From this structural reading, however, emerges a roadmap for reform. A genuine political party must step out of the mold of a family-run power company and become a program-oriented organization—with a clear charter, internal elections, term limits, and transparent, publicly audited finances. Financial independence underpins political independence; moving away from rent-based economies through small, transparent funding mechanisms can be a beginning. Generational and intellectual renewal is essential: real power-sharing with younger members, meaningful inclusion of women in decision-making, and the establishment of political think tanks for cadre development would shift parties from loyalty-based structures toward merit-based ones. Rebuilding the party’s link with the periphery requires real provincial offices, elected local councils, and bottom-up accountability. At the national level, a minimal political covenant is needed—defining red lines around citizenship rights, competitive participation, and the prohibition of violence for power, raising the social cost of violating these principles. And above all, historical transparency: an uncensored oral archive of the Republic years and honest acknowledgment of mistakes could create the moral capital needed for legitimate mobilization in future crises.
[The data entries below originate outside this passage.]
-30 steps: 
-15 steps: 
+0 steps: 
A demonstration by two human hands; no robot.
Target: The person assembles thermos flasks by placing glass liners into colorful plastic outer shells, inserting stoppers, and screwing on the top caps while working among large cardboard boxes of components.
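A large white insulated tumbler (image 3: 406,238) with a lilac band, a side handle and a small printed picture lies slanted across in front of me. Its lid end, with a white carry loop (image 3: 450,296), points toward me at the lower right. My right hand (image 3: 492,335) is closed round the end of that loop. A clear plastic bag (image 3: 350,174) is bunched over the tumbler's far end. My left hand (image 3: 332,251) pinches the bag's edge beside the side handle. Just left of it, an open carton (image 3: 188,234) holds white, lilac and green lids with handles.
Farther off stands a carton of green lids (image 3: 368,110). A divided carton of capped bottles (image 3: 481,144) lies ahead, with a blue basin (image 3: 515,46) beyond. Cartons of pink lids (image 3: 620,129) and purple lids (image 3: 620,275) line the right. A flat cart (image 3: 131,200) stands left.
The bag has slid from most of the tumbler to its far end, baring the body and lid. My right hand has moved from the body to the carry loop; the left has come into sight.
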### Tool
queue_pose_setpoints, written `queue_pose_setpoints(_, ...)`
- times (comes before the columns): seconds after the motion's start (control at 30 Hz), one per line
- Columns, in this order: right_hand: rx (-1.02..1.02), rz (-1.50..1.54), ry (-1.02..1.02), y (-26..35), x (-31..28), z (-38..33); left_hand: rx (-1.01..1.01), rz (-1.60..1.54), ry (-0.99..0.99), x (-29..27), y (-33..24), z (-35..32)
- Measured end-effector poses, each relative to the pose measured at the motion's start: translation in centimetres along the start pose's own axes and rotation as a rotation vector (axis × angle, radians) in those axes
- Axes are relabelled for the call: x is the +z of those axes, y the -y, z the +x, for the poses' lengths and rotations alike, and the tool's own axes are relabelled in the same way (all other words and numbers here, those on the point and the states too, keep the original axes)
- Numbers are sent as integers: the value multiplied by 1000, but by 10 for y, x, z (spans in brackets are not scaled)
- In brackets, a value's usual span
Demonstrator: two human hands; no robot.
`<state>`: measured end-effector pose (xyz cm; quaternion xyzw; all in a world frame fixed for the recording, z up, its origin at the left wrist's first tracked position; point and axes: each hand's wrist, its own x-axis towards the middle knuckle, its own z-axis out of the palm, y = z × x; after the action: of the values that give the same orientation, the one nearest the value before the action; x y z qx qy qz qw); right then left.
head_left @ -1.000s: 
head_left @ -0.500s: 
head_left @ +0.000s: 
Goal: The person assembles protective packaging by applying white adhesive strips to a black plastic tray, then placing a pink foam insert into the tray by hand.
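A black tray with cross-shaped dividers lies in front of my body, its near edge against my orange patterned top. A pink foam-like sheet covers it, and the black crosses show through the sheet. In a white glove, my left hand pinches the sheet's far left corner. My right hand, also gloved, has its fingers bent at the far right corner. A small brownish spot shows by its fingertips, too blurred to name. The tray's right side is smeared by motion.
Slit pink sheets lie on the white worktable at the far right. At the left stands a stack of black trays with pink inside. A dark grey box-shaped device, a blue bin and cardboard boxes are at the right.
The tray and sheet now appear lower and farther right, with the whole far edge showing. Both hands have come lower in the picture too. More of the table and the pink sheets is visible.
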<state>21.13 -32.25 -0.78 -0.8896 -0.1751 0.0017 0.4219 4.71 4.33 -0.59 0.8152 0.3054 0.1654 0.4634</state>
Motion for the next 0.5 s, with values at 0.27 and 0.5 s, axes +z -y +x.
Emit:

This piece is not a manifesto of blame. It is an invitation to collective reflection—on what happened, and what can be done. If leaders and parties were unable or unwilling to act then, they can now explain why; if they watched in silence, they can assume responsibility; and if they still believe in a pluralistic future, they must demonstrate it through organizational behavior and political programs. The collapse of that day was not merely the fall of a government—it was the shattering of a social contract in which all of us, to varying degrees, shared responsibility. Rebuilding that contract will require real party-building, public ethics, and a national vision. The path is difficult but clear—and its first step is truth and accountability.